What needs to be done:
Among the lines below, take the one holding "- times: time", the one holding "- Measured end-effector", and all lines between them. Set them down exactly.

Supplied material: Begin

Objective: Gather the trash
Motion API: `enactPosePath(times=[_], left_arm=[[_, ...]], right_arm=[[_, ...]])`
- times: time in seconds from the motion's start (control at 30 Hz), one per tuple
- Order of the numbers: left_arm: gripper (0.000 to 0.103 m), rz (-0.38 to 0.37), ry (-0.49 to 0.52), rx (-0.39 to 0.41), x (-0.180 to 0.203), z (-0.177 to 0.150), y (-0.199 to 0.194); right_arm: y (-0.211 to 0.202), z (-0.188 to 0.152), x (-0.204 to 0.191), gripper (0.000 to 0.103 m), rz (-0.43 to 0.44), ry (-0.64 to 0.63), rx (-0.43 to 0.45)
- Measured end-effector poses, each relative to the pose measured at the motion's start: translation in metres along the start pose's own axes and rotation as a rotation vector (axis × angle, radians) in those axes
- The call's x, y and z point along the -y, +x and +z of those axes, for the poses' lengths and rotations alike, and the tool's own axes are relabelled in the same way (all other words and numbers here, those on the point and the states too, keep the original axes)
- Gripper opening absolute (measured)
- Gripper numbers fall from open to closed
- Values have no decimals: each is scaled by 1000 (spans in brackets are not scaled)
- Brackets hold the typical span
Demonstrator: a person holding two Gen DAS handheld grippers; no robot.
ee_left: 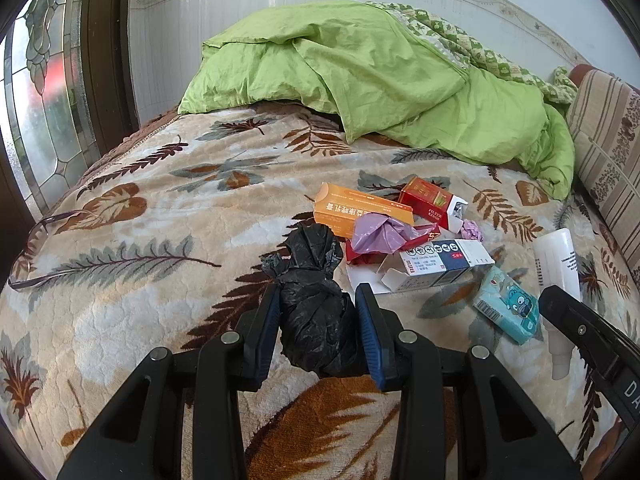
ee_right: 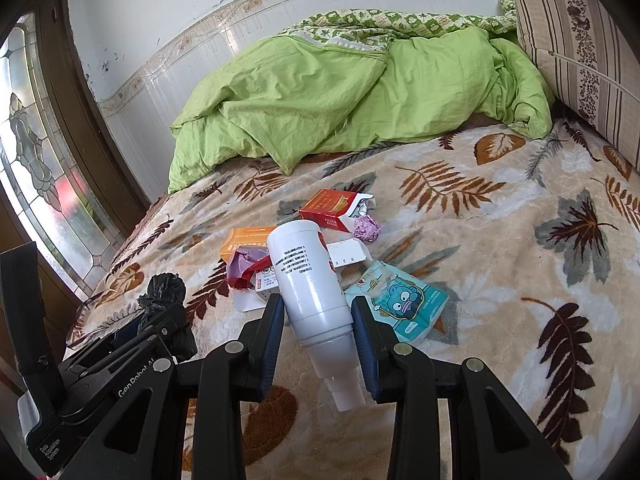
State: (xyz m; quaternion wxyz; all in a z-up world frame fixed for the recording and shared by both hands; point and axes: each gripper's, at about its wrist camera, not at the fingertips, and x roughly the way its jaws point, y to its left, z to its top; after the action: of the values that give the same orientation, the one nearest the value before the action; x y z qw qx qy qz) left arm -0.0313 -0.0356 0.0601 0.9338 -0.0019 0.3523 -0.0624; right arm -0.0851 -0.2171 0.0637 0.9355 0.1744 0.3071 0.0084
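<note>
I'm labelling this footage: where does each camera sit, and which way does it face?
Left wrist: on the left hand-held gripper, looking down across the bed; its fingers clamp a black bag.
Right wrist: on the right hand-held gripper, facing likewise; its fingers clamp a white bottle.
Shared: litter pile, green quilt, each other's gripper.

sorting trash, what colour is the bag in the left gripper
Black; the bag shows best in the left wrist view.

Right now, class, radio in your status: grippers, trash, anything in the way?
Left gripper shut on black bag. Right gripper shut on white bottle. Boxes, wrappers remain on blanket. Nothing blocking.
</note>
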Motion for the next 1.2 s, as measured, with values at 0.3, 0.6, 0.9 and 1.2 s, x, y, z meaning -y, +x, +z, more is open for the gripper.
enactPosePath(times=[0.3,0.6,0.9,1.2], left_arm=[[36,-2,1,-1,0,0,0],[36,-3,0,-1,0,0,0],[36,-11,0,-3,1,0,-1],[36,-160,64,4,28,-9,-20]], right_arm=[[0,0,0,37,1,-1,0],[0,0,0,37,4,-3,-3],[-1,2,-1,37,5,-1,2],[-37,4,21,37,-4,87,57]])
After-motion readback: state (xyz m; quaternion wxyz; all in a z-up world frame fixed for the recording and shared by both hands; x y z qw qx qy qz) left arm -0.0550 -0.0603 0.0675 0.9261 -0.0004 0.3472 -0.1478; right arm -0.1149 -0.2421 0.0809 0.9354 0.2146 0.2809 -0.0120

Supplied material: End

Task result:
- times: time in seconds from the motion's start (control at 30 Hz), one per tuple
- Order of the numbers: left_arm: gripper (0.000 to 0.103 m), rz (-0.38 to 0.37), ry (-0.49 to 0.52), rx (-0.39 to 0.41), x (-0.180 to 0.203), z (-0.177 to 0.150), y (-0.199 to 0.194); right_arm: y (-0.211 to 0.202), z (-0.188 to 0.152), x (-0.204 to 0.191), gripper (0.000 to 0.103 m), rz (-0.43 to 0.44), ry (-0.64 to 0.63), rx (-0.43 to 0.45)
- Measured end-effector poses, each relative to the pose measured at the motion's start: translation in metres along the start pose's own axes and rotation as a rotation vector (axis × angle, radians) in those axes

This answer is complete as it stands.